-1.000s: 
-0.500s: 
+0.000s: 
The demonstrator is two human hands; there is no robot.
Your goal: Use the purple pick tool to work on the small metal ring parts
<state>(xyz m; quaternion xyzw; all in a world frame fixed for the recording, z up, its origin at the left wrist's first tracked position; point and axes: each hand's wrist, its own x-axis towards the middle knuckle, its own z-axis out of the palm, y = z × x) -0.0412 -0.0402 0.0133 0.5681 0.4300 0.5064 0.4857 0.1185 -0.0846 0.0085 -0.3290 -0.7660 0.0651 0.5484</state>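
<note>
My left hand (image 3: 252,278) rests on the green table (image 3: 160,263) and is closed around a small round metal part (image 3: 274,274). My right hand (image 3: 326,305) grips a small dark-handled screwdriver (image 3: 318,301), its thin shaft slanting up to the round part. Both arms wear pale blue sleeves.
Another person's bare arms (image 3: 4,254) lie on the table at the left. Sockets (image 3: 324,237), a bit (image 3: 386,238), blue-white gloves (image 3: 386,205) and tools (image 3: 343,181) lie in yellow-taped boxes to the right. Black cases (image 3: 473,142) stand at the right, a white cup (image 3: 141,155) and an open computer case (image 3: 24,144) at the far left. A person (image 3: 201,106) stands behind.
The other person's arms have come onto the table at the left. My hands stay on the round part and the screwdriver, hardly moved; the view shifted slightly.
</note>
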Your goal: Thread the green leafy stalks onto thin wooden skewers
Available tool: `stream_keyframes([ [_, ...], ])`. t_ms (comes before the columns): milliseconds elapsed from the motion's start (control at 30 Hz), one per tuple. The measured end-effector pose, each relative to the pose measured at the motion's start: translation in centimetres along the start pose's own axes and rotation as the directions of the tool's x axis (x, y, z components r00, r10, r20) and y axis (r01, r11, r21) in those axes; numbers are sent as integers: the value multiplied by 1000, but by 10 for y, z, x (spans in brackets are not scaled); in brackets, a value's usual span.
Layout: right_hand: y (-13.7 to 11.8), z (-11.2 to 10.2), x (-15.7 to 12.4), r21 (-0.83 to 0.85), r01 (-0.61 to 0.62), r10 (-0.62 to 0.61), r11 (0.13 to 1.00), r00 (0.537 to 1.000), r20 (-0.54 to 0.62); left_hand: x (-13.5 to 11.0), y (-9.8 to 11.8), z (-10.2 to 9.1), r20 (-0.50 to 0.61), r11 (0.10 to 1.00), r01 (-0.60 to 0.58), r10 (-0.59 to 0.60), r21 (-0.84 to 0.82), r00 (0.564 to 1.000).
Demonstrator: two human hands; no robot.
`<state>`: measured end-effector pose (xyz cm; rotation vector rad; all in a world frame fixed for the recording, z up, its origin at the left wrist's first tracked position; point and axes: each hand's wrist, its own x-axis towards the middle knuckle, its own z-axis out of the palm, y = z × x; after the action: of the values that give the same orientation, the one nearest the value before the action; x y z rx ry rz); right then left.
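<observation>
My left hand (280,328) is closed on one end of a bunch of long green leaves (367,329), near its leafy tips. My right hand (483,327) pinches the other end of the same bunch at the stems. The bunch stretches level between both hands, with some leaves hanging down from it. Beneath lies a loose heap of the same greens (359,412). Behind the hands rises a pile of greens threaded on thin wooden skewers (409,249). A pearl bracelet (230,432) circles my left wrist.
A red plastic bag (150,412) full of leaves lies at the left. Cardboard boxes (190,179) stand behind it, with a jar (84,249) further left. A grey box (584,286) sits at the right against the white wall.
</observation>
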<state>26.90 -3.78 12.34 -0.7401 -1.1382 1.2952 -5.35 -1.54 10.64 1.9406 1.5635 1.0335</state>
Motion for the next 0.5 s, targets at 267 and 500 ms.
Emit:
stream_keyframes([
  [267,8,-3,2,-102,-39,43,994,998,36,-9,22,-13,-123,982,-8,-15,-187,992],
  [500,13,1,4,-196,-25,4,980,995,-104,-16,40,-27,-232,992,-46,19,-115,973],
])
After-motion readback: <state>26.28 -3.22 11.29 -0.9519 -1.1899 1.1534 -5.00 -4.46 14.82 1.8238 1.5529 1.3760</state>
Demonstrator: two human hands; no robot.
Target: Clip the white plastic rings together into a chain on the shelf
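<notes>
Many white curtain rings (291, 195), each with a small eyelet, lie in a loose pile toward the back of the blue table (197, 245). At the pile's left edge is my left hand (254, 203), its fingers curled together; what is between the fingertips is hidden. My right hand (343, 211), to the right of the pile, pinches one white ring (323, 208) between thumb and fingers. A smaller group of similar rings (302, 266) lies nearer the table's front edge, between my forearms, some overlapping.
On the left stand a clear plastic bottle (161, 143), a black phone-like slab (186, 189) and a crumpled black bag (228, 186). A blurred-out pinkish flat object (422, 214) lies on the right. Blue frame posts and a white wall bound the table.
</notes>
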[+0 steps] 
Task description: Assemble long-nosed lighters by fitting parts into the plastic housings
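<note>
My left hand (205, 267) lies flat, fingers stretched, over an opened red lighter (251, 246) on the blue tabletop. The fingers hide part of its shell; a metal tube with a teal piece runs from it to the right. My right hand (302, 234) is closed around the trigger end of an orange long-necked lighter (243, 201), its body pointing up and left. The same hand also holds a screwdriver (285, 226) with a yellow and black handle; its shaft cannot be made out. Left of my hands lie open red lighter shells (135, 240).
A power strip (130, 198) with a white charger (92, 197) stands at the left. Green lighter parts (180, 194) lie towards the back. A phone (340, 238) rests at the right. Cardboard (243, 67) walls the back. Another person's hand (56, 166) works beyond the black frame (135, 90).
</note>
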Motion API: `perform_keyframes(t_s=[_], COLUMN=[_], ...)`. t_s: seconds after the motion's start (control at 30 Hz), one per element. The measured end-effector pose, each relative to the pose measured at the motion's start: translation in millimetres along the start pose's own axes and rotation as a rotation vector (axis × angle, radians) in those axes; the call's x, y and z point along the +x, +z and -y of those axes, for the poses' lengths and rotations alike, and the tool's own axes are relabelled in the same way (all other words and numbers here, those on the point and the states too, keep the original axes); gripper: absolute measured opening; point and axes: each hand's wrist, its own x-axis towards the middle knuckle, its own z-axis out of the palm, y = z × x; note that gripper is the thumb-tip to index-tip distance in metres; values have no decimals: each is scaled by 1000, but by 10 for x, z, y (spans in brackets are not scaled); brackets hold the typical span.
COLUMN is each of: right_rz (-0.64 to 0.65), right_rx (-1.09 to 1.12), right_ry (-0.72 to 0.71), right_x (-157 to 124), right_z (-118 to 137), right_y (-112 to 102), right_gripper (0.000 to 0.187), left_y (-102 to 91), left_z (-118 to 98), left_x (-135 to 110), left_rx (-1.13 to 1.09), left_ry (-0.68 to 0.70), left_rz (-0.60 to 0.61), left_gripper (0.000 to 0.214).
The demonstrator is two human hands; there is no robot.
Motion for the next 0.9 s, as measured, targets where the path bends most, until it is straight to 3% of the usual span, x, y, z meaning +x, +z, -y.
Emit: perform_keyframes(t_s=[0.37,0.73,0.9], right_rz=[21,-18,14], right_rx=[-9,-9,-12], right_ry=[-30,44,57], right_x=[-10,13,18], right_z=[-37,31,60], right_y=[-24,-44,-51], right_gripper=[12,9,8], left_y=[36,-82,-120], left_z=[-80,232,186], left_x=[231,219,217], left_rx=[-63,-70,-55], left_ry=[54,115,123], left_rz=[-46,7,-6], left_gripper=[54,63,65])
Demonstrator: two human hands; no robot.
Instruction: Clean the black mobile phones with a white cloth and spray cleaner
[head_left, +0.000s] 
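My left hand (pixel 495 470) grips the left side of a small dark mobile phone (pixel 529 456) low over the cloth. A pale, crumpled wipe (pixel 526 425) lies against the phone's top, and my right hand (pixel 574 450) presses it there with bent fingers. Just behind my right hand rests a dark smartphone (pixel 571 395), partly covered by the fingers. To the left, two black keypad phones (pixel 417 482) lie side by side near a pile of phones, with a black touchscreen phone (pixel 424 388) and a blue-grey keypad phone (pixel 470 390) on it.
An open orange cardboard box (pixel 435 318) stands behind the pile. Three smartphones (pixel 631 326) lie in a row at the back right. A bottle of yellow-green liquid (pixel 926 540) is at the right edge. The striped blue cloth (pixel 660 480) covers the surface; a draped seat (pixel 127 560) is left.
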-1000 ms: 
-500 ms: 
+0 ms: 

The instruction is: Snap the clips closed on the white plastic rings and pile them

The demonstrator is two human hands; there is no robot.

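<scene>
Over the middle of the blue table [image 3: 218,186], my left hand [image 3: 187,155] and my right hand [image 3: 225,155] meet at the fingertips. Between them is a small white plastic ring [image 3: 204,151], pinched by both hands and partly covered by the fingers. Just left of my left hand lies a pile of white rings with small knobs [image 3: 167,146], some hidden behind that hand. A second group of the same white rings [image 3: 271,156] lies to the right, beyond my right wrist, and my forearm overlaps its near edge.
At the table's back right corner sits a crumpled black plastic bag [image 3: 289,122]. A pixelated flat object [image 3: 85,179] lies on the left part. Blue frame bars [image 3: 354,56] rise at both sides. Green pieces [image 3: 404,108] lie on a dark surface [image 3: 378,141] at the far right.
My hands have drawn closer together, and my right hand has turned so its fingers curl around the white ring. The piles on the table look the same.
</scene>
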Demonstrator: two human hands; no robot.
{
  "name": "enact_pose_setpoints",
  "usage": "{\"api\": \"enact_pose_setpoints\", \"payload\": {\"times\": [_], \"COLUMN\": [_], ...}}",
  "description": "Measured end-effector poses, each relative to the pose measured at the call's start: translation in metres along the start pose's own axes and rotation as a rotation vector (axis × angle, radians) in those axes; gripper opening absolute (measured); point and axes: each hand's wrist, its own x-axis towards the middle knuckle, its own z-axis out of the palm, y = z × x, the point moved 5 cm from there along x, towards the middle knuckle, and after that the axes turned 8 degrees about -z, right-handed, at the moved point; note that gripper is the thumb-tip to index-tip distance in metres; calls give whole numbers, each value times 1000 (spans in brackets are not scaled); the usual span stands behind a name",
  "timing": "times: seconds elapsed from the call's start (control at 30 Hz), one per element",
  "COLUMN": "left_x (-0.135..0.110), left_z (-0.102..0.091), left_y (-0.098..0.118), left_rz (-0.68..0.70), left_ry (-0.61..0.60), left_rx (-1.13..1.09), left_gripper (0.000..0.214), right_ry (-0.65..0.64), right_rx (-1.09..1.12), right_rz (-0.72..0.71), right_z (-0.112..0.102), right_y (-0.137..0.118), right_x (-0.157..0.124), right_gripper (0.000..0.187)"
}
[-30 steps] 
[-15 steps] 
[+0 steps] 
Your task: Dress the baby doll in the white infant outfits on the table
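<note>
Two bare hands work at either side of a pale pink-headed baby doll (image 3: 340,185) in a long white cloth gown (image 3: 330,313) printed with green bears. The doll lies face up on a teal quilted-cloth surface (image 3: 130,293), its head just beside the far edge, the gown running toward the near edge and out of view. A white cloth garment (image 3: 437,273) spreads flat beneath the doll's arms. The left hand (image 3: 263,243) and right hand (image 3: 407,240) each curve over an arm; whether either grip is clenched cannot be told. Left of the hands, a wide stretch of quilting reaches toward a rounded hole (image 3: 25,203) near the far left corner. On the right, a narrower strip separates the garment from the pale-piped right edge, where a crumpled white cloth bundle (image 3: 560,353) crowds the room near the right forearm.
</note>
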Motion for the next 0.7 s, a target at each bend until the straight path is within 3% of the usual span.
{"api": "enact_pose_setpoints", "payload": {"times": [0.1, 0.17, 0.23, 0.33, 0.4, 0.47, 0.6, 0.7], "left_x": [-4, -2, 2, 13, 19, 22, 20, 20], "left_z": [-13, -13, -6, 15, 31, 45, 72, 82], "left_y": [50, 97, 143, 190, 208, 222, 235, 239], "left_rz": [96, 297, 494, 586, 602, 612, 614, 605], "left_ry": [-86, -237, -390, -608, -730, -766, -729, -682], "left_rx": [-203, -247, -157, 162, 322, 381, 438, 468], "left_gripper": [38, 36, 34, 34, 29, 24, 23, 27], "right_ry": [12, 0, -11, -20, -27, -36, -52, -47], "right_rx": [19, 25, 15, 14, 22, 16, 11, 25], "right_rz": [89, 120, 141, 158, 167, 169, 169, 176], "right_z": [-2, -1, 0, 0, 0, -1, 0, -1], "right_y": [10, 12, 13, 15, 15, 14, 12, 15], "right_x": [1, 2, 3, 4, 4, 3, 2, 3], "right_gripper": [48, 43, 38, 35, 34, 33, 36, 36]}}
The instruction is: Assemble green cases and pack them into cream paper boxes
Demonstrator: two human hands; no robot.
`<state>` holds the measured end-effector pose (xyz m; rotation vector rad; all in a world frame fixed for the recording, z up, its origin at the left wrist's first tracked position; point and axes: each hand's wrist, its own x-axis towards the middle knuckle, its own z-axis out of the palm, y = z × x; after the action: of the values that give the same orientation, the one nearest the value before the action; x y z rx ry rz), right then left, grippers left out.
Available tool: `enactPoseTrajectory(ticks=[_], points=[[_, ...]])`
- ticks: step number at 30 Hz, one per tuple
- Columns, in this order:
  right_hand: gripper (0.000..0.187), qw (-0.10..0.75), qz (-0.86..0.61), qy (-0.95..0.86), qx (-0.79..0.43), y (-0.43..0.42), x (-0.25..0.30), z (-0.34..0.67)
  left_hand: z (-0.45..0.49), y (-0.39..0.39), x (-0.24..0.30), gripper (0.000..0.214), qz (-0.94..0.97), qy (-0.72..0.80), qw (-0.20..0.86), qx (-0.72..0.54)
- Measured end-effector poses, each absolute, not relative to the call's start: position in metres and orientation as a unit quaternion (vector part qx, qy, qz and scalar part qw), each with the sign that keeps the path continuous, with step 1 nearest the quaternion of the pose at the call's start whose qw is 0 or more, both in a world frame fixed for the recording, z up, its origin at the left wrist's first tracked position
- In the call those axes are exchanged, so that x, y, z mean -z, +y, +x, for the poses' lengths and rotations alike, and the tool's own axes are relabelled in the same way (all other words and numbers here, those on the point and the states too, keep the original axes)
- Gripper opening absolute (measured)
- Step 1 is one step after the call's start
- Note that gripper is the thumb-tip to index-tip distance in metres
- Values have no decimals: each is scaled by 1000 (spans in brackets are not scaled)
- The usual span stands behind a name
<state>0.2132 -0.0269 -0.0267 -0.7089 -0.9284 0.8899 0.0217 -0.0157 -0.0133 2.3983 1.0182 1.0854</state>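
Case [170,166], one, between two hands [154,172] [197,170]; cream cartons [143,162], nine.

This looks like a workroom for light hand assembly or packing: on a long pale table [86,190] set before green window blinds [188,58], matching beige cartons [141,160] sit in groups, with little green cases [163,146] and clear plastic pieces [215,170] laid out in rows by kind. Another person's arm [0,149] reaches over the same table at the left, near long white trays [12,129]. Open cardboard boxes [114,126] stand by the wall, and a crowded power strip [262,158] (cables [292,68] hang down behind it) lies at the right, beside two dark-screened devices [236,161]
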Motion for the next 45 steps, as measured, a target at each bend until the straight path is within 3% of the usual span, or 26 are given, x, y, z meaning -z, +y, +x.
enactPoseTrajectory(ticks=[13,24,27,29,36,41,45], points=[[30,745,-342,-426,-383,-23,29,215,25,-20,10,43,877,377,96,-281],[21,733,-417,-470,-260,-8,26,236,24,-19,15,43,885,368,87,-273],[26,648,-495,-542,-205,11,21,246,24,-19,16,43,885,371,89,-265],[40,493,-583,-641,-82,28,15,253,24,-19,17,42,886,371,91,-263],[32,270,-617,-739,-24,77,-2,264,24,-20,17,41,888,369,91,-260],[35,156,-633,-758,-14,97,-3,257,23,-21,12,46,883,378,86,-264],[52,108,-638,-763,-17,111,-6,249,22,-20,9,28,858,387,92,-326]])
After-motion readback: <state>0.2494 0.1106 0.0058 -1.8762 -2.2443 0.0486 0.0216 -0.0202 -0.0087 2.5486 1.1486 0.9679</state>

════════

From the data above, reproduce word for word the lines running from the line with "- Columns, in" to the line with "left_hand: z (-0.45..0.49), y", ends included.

**Answer section:**
- Columns, in this order:
  right_hand: gripper (0.000..0.187), qw (-0.10..0.75), qz (-0.86..0.61), qy (-0.95..0.86), qx (-0.79..0.43), y (-0.43..0.42), x (-0.25..0.30), z (-0.34..0.67)
  left_hand: z (-0.45..0.49), y (-0.39..0.39), x (-0.24..0.30), gripper (0.000..0.214), qz (-0.94..0.97), qy (-0.72..0.80), qw (-0.20..0.86), qx (-0.72..0.54)

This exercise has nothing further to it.